*TASK GOAL:*
Each line of the material below should be retyped precisely as it appears.

*DATA SEGMENT:*
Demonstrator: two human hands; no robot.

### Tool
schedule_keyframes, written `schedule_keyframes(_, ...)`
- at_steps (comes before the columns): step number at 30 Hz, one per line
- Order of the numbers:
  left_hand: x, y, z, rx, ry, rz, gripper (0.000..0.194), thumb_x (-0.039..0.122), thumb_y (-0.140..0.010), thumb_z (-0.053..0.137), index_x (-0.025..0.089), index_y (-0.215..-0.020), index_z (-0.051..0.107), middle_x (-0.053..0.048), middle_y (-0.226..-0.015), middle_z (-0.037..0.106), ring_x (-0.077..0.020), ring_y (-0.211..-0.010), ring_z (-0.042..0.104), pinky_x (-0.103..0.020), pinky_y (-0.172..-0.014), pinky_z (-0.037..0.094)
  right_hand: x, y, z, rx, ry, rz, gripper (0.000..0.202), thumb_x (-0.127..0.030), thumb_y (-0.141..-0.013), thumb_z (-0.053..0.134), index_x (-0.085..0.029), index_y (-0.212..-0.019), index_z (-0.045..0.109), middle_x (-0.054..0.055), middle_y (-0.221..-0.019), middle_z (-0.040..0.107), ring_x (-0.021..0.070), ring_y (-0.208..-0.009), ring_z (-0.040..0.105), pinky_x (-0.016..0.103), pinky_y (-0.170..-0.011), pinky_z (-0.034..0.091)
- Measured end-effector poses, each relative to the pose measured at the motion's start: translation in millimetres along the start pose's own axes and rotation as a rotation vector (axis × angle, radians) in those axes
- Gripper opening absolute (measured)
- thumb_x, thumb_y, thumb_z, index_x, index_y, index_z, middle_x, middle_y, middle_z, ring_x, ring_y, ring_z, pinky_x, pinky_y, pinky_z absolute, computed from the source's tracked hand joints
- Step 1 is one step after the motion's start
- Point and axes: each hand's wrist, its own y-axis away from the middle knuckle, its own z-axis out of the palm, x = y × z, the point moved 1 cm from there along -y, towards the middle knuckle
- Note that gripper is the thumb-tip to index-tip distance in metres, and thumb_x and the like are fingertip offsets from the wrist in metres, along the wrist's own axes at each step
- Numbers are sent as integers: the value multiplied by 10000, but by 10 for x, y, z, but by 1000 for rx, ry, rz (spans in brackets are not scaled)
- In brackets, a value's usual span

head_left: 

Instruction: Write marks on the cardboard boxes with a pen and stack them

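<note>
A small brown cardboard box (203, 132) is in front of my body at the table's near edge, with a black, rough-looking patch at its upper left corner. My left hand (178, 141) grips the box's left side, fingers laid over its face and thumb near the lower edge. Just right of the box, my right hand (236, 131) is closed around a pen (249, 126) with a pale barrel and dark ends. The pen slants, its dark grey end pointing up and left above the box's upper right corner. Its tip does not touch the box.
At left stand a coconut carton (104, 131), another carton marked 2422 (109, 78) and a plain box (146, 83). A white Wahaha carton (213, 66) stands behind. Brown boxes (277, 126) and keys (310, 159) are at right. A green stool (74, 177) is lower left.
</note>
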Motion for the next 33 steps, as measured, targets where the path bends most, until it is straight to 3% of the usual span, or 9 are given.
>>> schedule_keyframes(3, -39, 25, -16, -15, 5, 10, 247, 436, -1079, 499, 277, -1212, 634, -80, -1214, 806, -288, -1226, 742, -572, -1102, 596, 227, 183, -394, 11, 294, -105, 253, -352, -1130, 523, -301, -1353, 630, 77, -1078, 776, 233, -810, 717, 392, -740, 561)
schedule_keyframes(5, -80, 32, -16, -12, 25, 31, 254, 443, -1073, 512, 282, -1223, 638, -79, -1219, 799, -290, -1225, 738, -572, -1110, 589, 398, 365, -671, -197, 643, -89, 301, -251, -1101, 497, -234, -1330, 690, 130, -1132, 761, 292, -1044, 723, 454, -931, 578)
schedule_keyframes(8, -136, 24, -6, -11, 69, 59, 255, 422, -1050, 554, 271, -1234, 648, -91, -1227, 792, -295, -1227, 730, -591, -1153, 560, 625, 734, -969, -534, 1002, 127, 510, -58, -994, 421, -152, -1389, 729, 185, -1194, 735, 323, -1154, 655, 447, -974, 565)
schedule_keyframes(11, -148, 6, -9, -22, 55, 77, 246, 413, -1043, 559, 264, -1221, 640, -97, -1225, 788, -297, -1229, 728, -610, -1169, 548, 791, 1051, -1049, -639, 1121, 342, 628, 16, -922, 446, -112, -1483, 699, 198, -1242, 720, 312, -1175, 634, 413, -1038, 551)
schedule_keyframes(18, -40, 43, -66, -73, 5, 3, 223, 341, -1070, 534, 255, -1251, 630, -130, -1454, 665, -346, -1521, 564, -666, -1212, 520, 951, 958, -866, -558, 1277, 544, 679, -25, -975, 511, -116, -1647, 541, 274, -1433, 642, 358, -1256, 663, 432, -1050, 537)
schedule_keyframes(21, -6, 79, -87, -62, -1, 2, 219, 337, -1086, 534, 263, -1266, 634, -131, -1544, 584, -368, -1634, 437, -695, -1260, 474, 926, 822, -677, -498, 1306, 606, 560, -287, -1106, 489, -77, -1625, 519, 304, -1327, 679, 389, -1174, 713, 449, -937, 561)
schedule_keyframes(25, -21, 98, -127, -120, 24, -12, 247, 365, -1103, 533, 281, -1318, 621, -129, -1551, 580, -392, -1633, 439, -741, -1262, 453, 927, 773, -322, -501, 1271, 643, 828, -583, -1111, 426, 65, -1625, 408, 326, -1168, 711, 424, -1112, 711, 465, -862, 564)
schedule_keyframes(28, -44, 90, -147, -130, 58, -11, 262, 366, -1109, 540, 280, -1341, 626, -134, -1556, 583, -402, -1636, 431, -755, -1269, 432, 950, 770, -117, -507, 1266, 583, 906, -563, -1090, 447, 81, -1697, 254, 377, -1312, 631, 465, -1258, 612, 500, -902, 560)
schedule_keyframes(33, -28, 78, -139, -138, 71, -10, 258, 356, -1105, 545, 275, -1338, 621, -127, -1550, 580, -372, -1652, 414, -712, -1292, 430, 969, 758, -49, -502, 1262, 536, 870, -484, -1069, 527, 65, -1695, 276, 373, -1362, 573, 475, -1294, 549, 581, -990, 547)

*OUTPUT FOR THIS EXERCISE:*
Demonstrator: two human hands; no robot.

### Tool
schedule_keyframes, written `schedule_keyframes(_, ...)`
- at_steps (comes before the columns): step number at 30 Hz, one per line
- Order of the numbers:
  left_hand: x, y, z, rx, ry, rz, gripper (0.000..0.194), thumb_x (-0.039..0.122), thumb_y (-0.140..0.010), thumb_z (-0.053..0.137), index_x (-0.025..0.089), index_y (-0.215..-0.020), index_z (-0.051..0.107), middle_x (-0.053..0.048), middle_y (-0.226..-0.015), middle_z (-0.037..0.106), ring_x (-0.077..0.020), ring_y (-0.211..-0.010), ring_z (-0.042..0.104), pinky_x (-0.103..0.020), pinky_y (-0.172..-0.014), pinky_z (-0.037..0.094)
  right_hand: x, y, z, rx, ry, rz, gripper (0.000..0.202), thumb_x (-0.127..0.030), thumb_y (-0.141..-0.013), thumb_z (-0.053..0.134), index_x (-0.085..0.029), index_y (-0.212..-0.019), index_z (-0.045..0.109), middle_x (-0.054..0.055), middle_y (-0.221..-0.019), middle_z (-0.040..0.107), ring_x (-0.021..0.070), ring_y (-0.208..-0.009), ring_z (-0.040..0.105), pinky_x (-0.016..0.103), pinky_y (-0.170..-0.011), pinky_z (-0.034..0.091)
- Measured end-effector poses, each relative to the pose measured at the motion's start: translation in millimetres along the start pose's own axes and rotation as a rotation vector (axis × angle, radians) in those axes
- Gripper opening absolute (measured)
- thumb_x, thumb_y, thumb_z, index_x, index_y, index_z, middle_x, middle_y, middle_z, ring_x, ring_y, ring_z, pinky_x, pinky_y, pinky_z absolute, computed from the source's tracked hand joints
- Step 1 is one step after the motion's start
- Point and axes: each hand's wrist, its own y-axis away from the middle knuckle, its own z-axis out of the palm, x = y × z, the point moved 1 cm from there along -y, towards the middle knuckle
- Note that gripper is the thumb-tip to index-tip distance in metres, and thumb_x and the like are fingertip offsets from the wrist in metres, along the wrist's own axes at each step
- Numbers are sent as integers: the value multiplied by 10000, but by 10 for x, y, z, but by 1000 for rx, ry, rz (spans in brackets are not scaled)
- In brackets, a value's usual span

head_left: 

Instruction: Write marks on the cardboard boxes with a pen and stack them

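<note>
A small brown cardboard box (203, 132) is in front of my body at the table's near edge, with a black, rough-looking patch at its upper left corner. My left hand (178, 141) grips the box's left side, fingers laid over its face and thumb near the lower edge. Just right of the box, my right hand (236, 131) is closed around a pen (249, 126) with a pale barrel and dark ends. The pen slants, its dark grey end pointing up and left above the box's upper right corner. Its tip does not touch the box.
At left stand a coconut carton (104, 131), another carton marked 2422 (109, 78) and a plain box (146, 83). A white Wahaha carton (213, 66) stands behind. Brown boxes (277, 126) and keys (310, 159) are at right. A green stool (74, 177) is lower left.
</note>
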Motion for the next 33 steps, as measured, targets where the path bends most, until it is straight to 3% of the usual span, or 9 are given.
>>> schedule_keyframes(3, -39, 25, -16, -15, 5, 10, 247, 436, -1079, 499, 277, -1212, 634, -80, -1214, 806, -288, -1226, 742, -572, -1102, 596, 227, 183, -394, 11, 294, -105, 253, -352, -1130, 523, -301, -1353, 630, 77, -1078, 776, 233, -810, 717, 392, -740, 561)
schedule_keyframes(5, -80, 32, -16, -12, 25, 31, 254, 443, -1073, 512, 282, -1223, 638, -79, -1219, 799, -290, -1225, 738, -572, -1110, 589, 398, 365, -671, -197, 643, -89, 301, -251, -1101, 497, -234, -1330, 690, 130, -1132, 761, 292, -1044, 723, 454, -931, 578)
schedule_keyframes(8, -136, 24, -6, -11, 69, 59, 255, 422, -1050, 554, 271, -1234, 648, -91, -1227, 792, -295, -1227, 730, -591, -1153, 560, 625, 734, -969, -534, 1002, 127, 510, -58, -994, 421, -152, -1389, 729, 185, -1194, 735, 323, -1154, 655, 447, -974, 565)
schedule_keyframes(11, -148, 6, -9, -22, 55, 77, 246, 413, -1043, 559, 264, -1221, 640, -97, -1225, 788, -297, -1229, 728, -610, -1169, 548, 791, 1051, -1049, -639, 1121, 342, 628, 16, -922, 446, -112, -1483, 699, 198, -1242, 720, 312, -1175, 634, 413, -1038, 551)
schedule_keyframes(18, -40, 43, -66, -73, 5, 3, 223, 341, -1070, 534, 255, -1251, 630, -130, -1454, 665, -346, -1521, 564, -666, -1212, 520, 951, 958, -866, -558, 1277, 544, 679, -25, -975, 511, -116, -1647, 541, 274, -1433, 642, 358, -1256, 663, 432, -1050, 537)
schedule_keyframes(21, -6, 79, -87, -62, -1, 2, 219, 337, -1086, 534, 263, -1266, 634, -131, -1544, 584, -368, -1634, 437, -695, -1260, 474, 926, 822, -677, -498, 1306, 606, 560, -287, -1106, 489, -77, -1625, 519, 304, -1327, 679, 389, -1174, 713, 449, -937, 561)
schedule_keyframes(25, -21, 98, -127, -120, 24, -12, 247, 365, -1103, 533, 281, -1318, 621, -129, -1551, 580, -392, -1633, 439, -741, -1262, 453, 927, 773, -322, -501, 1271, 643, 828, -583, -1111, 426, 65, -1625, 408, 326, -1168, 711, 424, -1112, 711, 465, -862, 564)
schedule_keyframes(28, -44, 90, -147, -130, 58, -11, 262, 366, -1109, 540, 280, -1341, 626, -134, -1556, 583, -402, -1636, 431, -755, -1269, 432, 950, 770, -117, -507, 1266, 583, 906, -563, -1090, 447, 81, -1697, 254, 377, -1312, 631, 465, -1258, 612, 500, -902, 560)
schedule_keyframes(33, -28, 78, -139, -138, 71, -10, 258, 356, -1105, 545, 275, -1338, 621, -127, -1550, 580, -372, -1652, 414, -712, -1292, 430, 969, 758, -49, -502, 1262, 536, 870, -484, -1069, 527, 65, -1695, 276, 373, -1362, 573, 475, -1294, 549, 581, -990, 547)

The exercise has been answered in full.